A cura di Davide Romagnoli
Fa piuttosto freddo. Natale è passato da un paio di giorni e il panettone va smaltito. Sfortunatamente non appoggiata dalla Provincia, un’iniziativa per rimediare al troppo mangiare di questi giorni è farsi una nottata in quel del Lo-Fi di Rogoredo in compagnia di una triade di amici piuttosto rumorosi e incazzerecci come gli Hyperwulff, i Grime e gli osannatissimi compatrioti Ufomammut. Babbo Natale si era dimenticato di consegnare le ultime vangate pre-2015. Eccole qui. Insieme al carbone e alla neve.
HYPERWULFF
Un lupo in sè non è abbastanza.

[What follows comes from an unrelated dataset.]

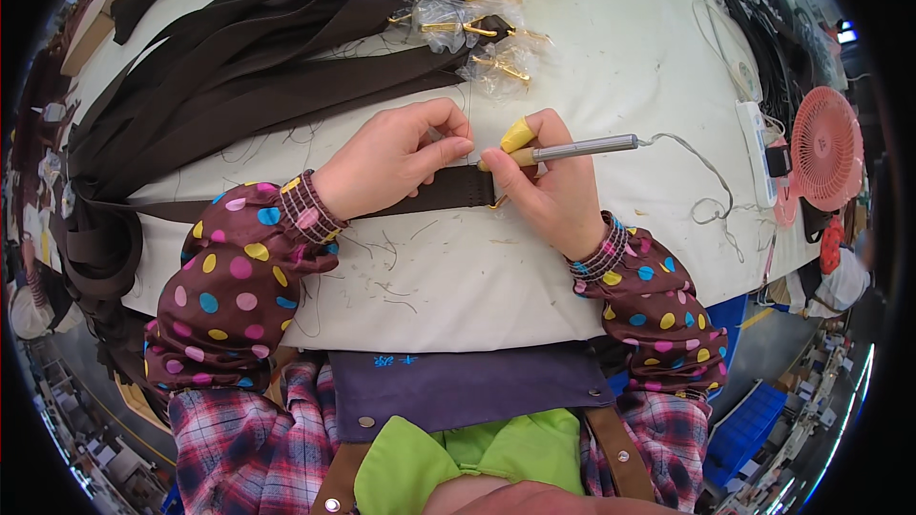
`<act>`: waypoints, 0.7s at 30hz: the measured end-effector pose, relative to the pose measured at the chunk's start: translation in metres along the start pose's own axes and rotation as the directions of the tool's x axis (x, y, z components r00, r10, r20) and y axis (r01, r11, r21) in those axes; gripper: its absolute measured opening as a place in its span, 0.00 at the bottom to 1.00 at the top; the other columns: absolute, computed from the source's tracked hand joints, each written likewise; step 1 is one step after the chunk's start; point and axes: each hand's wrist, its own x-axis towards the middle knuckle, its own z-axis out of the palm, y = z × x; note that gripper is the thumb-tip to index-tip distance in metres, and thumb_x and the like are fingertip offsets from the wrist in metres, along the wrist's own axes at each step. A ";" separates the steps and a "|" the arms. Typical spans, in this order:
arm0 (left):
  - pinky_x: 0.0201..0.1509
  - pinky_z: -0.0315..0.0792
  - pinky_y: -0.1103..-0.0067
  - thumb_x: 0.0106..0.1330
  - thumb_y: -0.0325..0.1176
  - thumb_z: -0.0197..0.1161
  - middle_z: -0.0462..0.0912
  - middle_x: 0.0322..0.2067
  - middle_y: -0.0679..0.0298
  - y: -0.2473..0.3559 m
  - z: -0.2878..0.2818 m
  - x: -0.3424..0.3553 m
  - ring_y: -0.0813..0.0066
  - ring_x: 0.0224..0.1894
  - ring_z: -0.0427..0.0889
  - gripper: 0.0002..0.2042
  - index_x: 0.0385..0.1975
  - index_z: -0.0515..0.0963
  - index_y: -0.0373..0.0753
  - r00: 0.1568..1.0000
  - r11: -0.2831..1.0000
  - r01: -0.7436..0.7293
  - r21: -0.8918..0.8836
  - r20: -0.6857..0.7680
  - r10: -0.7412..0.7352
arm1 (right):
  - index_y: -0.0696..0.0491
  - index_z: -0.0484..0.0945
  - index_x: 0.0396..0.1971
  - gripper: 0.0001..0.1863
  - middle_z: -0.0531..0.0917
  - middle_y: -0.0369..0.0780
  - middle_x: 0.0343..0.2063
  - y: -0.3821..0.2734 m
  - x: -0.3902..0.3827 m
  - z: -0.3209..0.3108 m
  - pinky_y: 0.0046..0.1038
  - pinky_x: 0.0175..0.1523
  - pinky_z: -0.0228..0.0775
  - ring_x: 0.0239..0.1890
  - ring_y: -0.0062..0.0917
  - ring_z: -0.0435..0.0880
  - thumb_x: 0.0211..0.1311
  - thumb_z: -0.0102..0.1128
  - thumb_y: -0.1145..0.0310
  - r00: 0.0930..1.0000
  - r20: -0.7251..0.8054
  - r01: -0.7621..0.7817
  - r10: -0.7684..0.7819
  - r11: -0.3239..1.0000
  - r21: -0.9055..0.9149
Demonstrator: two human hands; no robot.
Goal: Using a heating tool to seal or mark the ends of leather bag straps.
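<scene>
A dark brown strap (pixel 448 193) lies across the white table below my hands, with a stitched end and a bit of gold metal hardware (pixel 497 202) there. My left hand (pixel 396 154) is closed just above the strap, thumb and forefinger pinching a fine thread. Beside it, my right hand (pixel 551 186) grips a corded pen-shaped tool (pixel 584 148) with a silver barrel and a tan front part. The tool's tip points left toward the pinched thread; the fingers partly hide it. A yellow cover (pixel 517 134) wraps one right fingertip.
Several brown straps (pixel 277 86) lie at the far left, their gold hooks (pixel 501 65) wrapped in clear plastic. A pink fan (pixel 826 148) and a white power strip (pixel 757 153) stand at the right. The tool's grey cord (pixel 701 148) loops over the table. Loose thread scraps (pixel 386 253) lie near me.
</scene>
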 end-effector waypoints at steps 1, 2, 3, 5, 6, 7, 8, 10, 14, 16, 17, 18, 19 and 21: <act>0.20 0.64 0.91 0.69 0.35 0.56 0.71 0.24 0.76 0.000 0.000 -0.001 0.92 0.23 0.67 0.06 0.36 0.72 0.40 1.000 1.000 0.000 0.001 -0.001 0.000 | 0.57 0.69 0.30 0.13 0.73 0.32 0.17 0.000 0.000 0.000 0.16 0.21 0.59 0.16 0.11 0.69 0.59 0.65 0.69 1.000 0.000 0.001 -0.001 1.000 0.000; 0.20 0.63 0.91 0.69 0.35 0.56 0.70 0.24 0.76 0.000 0.001 -0.001 0.93 0.22 0.67 0.06 0.36 0.72 0.40 1.000 1.000 -0.010 0.001 -0.009 0.010 | 0.57 0.69 0.30 0.13 0.73 0.32 0.16 0.001 0.000 0.001 0.16 0.21 0.59 0.16 0.11 0.69 0.59 0.65 0.69 1.000 -0.001 0.006 -0.006 1.000 -0.007; 0.20 0.63 0.91 0.70 0.35 0.55 0.70 0.23 0.77 -0.002 0.001 0.000 0.93 0.22 0.66 0.06 0.36 0.72 0.40 1.000 1.000 -0.017 -0.001 -0.014 0.017 | 0.57 0.68 0.30 0.13 0.73 0.32 0.16 0.002 -0.001 0.001 0.16 0.21 0.59 0.17 0.11 0.69 0.59 0.65 0.69 1.000 -0.003 0.006 -0.006 1.000 -0.014; 0.22 0.65 0.88 0.68 0.36 0.58 0.71 0.25 0.75 -0.005 -0.002 0.000 0.90 0.23 0.69 0.07 0.36 0.72 0.40 0.995 0.994 -0.075 0.078 -0.052 0.079 | 0.57 0.68 0.30 0.13 0.73 0.32 0.17 0.003 -0.001 0.002 0.16 0.22 0.59 0.17 0.11 0.69 0.59 0.65 0.69 0.999 -0.029 0.014 -0.014 1.000 0.027; 0.23 0.67 0.85 0.66 0.38 0.60 0.72 0.26 0.73 -0.006 -0.003 0.000 0.86 0.24 0.71 0.09 0.36 0.71 0.39 0.985 0.978 -0.134 0.161 -0.083 0.149 | 0.56 0.68 0.30 0.12 0.73 0.31 0.17 0.003 -0.001 0.002 0.15 0.22 0.59 0.18 0.10 0.69 0.59 0.65 0.69 0.998 -0.059 0.027 -0.023 0.998 0.064; 0.23 0.67 0.85 0.66 0.38 0.60 0.72 0.26 0.73 -0.007 -0.003 -0.004 0.86 0.24 0.71 0.09 0.36 0.71 0.39 0.985 0.977 -0.135 0.162 -0.082 0.150 | 0.56 0.68 0.30 0.12 0.73 0.31 0.17 0.003 -0.002 0.001 0.15 0.22 0.59 0.18 0.10 0.69 0.59 0.65 0.69 0.998 -0.060 0.028 -0.024 0.998 0.063; 0.26 0.69 0.81 0.62 0.39 0.64 0.73 0.28 0.70 -0.009 -0.002 -0.010 0.79 0.26 0.74 0.12 0.35 0.71 0.40 0.942 0.857 -0.229 0.461 -0.116 0.314 | 0.56 0.68 0.30 0.12 0.74 0.32 0.18 0.002 -0.002 0.000 0.15 0.23 0.59 0.19 0.10 0.69 0.59 0.65 0.70 0.997 -0.083 0.015 -0.006 0.994 0.110; 0.29 0.70 0.77 0.58 0.41 0.67 0.74 0.29 0.67 -0.009 -0.001 -0.016 0.73 0.28 0.77 0.14 0.34 0.71 0.40 0.876 0.643 -0.271 0.716 -0.094 0.473 | 0.56 0.68 0.30 0.12 0.75 0.32 0.19 0.001 -0.001 -0.002 0.15 0.23 0.60 0.20 0.10 0.69 0.59 0.65 0.70 0.994 -0.106 0.003 0.014 0.988 0.156; 0.33 0.71 0.71 0.52 0.42 0.70 0.73 0.31 0.64 0.005 -0.002 -0.023 0.64 0.33 0.78 0.17 0.32 0.70 0.41 0.962 0.663 -0.188 0.724 0.001 0.272 | 0.57 0.67 0.32 0.12 0.79 0.35 0.23 -0.006 0.001 -0.008 0.15 0.28 0.62 0.22 0.10 0.71 0.59 0.64 0.72 0.978 -0.191 0.115 -0.087 0.984 0.137; 0.32 0.72 0.71 0.55 0.41 0.68 0.72 0.30 0.65 0.008 0.002 -0.022 0.65 0.32 0.78 0.15 0.31 0.70 0.41 0.962 0.654 -0.199 0.730 0.018 0.273 | 0.57 0.67 0.32 0.12 0.80 0.36 0.24 -0.007 -0.001 -0.011 0.14 0.29 0.62 0.23 0.10 0.71 0.59 0.63 0.72 0.971 -0.222 0.127 -0.088 0.977 0.169; 0.30 0.72 0.71 0.56 0.40 0.67 0.72 0.30 0.66 0.008 0.007 -0.023 0.65 0.31 0.78 0.14 0.31 0.69 0.41 0.923 0.554 -0.212 0.805 -0.021 0.383 | 0.57 0.67 0.33 0.12 0.81 0.36 0.25 -0.008 -0.002 -0.012 0.15 0.29 0.62 0.23 0.10 0.72 0.59 0.63 0.72 0.969 -0.227 0.146 -0.101 0.971 0.188; 0.28 0.72 0.71 0.56 0.39 0.66 0.72 0.30 0.66 0.007 0.012 -0.025 0.65 0.30 0.78 0.13 0.31 0.69 0.41 0.871 0.448 -0.202 0.871 -0.049 0.488 | 0.57 0.67 0.33 0.12 0.81 0.36 0.25 -0.008 -0.004 -0.012 0.15 0.30 0.62 0.24 0.11 0.72 0.59 0.63 0.72 0.966 -0.230 0.164 -0.114 0.964 0.210; 0.28 0.72 0.71 0.56 0.39 0.66 0.72 0.30 0.66 0.006 0.015 -0.026 0.65 0.30 0.78 0.13 0.31 0.69 0.41 0.872 0.448 -0.201 0.871 -0.050 0.487 | 0.57 0.67 0.33 0.12 0.81 0.36 0.25 -0.010 -0.004 -0.011 0.15 0.30 0.62 0.24 0.11 0.72 0.59 0.63 0.72 0.967 -0.229 0.164 -0.114 0.963 0.212; 0.26 0.70 0.74 0.54 0.34 0.68 0.72 0.27 0.67 0.003 0.021 -0.027 0.67 0.27 0.77 0.12 0.31 0.70 0.43 0.856 0.302 -0.148 0.942 -0.030 0.515 | 0.57 0.67 0.32 0.11 0.80 0.36 0.24 -0.016 -0.006 -0.012 0.16 0.30 0.63 0.25 0.13 0.73 0.59 0.63 0.73 0.977 -0.180 0.153 -0.115 0.964 0.217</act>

Ancora più bramoso di prede ed energia è un iper-lupo, emblema di un combo assetatissimo di psichedelia e riffoni, che devono contrastare l’avvento di Robogoat, una spietata capra-robot, come narrato dall’immaginario della band. Già assaporati come antipasto per i Deafheaven poco tempo fa, gli Hyperwülff accendono l’atmosfera già stracolma del locale con i loro accordi imponenti di sentore fondamentalmente sludge. Il duo bolognese non si risparmia assolutamente nulla in quanto a potenza e aggressività, e nemmeno per quanto riguarda accenni open-minded ad altre influenze. Sono proprio le atmosfere borderline con il post-metal e lo stoner ad essere infatti quelle migliori, quelle che vengono disegnate con l’ausilio di rumori ultraterreni e synthetici che trascendono la dimensione fisica e trasportano in un piano ulteriore la ricezione della loro musica, avvicinandola immancabilmente all’immaginario spirituale e fantascientifico di cui si fanno profeti.
GRIME
Aperti di vedute, come molti tra i presenti di stasera, storcono il naso al discorso musicale intrapreso dai Grime. Psichedelia e ipnotismo lasciati da parte, la parte centrale dell’evento di questa serata è accolto però a piene mani dai più fedeli al verbo del death/doom metal più ossessivo e mietitore. Lo sludge è trascinato, così come i feedback omnipresenti ad ogni pausa. Incisivi e rodati dalle numerose esperienze di supporto ad altre band tra cui Kvelertak, The Secret e Procession, solo per citare gli ultimi a livello cronologico, i triestini sudano ancora sferzate mefitiche e composizioni sudice di difficile impatto immediato per coloro che non possiedono un orecchio abbondantemente inquinato. Cathedral triestini per eccellenza, indubbiamente i Grime hanno ancora una volta detto la loro.
UFOMAMMUT
Gli Ufomammut godono di enorme stima da parte di quasi tutto il territorio metal italiano. Questo è un dato abbastanza chiaro ormai. Il merito non può sicuramente dipendere da un disco, o da un album, in questo caso, ma da una carriera; carriera che, quasi arrivata al quindicesimo inverno, merita sicuramente parecchia e indubbia considerazione. Alcuni hanno detto che certamente il loro giro compositivo rastrella sempre sul medesimo quarto di giardino, e che dal vivo spesso potrebbero anche essere più coesi in quanto all’esecuzione. E forse è vero. Ma è anche forse quello che rende onesta e pura una proposta come quella del trio piemontese: sette album, tre anime, quindici anni di triade psichedelia-sludge-stoner. Conformi al tema, univocamente dediti all’impatto sonoro, autori di musica visionaria e spirituale. Poco importano le critiche, i problemi alla testata del basso di Urlo, qualche virgola fuori posto di Vita e Poia, qualche cenno di incertezza che spunta ancora qua e là. Il locale è pieno. La gente applaude. Gli schermi proiettano soli psichedelici che si sdoppiano e si riflettono sulle ombre del trio che da uomo-visione-musica proietta il suo aspetto triadico di reminescenza divina alla luce dei partecipanti alla messa ipnotica e visionaria di nome Ufomammut. Dove ci sono gli osanna, ci sono anche le critiche. Poco importa, dopotutto. La musica è vera e potente, il sound è una badilata sulle orecchie e l’occhio è esaltato dalle visioni ultraterrene dei visuals. Fuori fa freddo. Dentro brucia del fuoco.